The AUD has slipped against a stronger USD this year, and it sits at the bottom of the pile against a set of other developed currencies, points out Greg Gibbs, Analyst at Amplifying Global FX Capital.
Key Quotes
“The USD was broadly weaker until end January, and it was mixed and ranging on average through to mid April. Since then, it has strengthened across all currencies.”
“So why has the USD rebounded? It is due to a combination of the following factors:
- US yields rose more than all others
- Weaker Eurozone economic reports
- More resilient US economic reports
- A major correction in global equities at end January, since followed by volatile trading
- Trump trade protectionist policy developments.”

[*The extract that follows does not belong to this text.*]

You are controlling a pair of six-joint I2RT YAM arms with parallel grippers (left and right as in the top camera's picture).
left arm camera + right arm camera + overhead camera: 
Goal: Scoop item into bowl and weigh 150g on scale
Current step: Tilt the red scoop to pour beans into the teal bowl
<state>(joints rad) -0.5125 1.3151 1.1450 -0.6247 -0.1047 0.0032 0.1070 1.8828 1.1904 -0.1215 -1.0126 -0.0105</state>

“We could say much about the nuances and interactions of these factors and other developments that have turned the USD around this year. It does appear that the USD may remain relatively strong for some time.”
“Looking at real effective exchange rates (REERs – trade weighted indices adjusted for relative inflation), the AUD is a little above its long run average.”
“The latest Bank for International Settlements (BIS) measures are for April, and knowing that the AUD has fallen since then, it is now a bit lower than +2.9% above its average. The RBA measure is higher (+10.4%), but the latest data is a Q1 average, so the RBA’s measure does not pick up much of the AUD’s recent fall.”